» WORK REQUEST: Could you copy the lines below exactly, leaving none out?

» DATA PROVIDED:

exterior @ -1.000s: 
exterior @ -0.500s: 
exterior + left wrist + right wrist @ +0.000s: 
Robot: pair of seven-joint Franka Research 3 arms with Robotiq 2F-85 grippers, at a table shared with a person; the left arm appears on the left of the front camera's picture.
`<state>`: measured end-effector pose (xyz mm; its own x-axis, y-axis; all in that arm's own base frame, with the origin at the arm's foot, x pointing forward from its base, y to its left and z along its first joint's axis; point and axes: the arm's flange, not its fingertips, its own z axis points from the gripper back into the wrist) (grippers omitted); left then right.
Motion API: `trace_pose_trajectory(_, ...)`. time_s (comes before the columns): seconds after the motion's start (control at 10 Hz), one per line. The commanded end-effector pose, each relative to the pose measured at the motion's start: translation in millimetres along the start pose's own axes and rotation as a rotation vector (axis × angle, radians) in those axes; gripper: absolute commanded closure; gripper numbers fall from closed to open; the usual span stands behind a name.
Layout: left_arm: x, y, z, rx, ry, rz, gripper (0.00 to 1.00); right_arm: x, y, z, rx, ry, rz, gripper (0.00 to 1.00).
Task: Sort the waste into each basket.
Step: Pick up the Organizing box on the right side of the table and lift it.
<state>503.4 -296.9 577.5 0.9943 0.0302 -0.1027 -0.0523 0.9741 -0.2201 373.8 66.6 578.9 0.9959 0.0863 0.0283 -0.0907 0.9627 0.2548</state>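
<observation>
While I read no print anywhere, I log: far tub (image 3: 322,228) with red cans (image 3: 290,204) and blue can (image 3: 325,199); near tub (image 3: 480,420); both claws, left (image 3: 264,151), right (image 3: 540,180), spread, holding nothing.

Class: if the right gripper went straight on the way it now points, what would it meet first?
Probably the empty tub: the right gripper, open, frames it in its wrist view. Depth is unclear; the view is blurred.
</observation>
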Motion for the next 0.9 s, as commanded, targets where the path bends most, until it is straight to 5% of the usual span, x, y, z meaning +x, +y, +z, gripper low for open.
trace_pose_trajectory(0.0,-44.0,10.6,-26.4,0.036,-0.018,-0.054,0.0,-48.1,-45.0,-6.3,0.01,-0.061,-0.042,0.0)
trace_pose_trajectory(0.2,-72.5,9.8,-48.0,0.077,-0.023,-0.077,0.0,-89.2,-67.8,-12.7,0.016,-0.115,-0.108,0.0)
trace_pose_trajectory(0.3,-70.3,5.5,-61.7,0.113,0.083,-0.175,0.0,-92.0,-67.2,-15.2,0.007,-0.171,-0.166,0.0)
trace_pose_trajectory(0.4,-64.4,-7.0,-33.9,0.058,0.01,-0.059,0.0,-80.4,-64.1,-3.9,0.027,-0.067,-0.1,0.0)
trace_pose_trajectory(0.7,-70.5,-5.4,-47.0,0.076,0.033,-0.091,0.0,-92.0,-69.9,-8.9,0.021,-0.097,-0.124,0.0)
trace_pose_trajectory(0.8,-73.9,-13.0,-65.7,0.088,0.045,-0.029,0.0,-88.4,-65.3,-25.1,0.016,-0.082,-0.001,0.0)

» TASK ANSWER:
exterior @ -1.000s: 
exterior @ -0.500s: 
exterior + left wrist + right wrist @ +0.000s: 
Robot: pair of seven-joint Franka Research 3 arms with Robotiq 2F-85 grippers, at a table shared with a person; the left arm appears on the left of the front camera's picture.
`<state>`: measured end-effector pose (xyz mm; its own x-axis, y-axis; all in that arm's own base frame, with the origin at the arm's foot, x pointing forward from its base, y to its left and z along its first joint's axis; point and axes: the arm's flange, not its fingertips, its own z axis points from the gripper back into the wrist) (grippers omitted); left then right.
Motion API: `trace_pose_trajectory(_, ...)`. time_s (comes before the columns): seconds after the motion's start (control at 10 Hz), one per line. The commanded end-effector pose, each relative to the pose measured at the motion's start: translation in millimetres along the start pose's own axes and rotation as a rotation vector (axis × angle, radians) in those axes; gripper: absolute commanded closure; gripper numbers fall from closed to open; the usual span stands behind a name.
Layout: left_arm: x, y, z, rx, ry, rz, gripper (0.00 to 1.00); right_arm: x, y, z, rx, ry, rz, gripper (0.00 to 1.00).
Task: Sort the waste into each basket.
Step: Pick up the Organizing box on the right side of the table and lift it.
<state>503.4 -296.9 577.5 0.9943 0.0302 -0.1027 -0.0523 0.9741 -0.2201 373.8 66.6 578.9 0.9959 0.0863 0.0283 -0.0907 0.9627 0.2548</state>
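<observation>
While I read no print anywhere, I log: far tub (image 3: 322,228) with red cans (image 3: 290,204) and blue can (image 3: 325,199); near tub (image 3: 480,420); both claws, left (image 3: 264,151), right (image 3: 540,180), spread, holding nothing.

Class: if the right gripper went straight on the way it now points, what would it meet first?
Probably the empty tub: the right gripper, open, frames it in its wrist view. Depth is unclear; the view is blurred.
</observation>
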Motion for the next 0.9 s, as commanded, targets where the path bends most, until it is straight to 5% of the usual span, x, y, z meaning +x, +y, +z, gripper low for open.
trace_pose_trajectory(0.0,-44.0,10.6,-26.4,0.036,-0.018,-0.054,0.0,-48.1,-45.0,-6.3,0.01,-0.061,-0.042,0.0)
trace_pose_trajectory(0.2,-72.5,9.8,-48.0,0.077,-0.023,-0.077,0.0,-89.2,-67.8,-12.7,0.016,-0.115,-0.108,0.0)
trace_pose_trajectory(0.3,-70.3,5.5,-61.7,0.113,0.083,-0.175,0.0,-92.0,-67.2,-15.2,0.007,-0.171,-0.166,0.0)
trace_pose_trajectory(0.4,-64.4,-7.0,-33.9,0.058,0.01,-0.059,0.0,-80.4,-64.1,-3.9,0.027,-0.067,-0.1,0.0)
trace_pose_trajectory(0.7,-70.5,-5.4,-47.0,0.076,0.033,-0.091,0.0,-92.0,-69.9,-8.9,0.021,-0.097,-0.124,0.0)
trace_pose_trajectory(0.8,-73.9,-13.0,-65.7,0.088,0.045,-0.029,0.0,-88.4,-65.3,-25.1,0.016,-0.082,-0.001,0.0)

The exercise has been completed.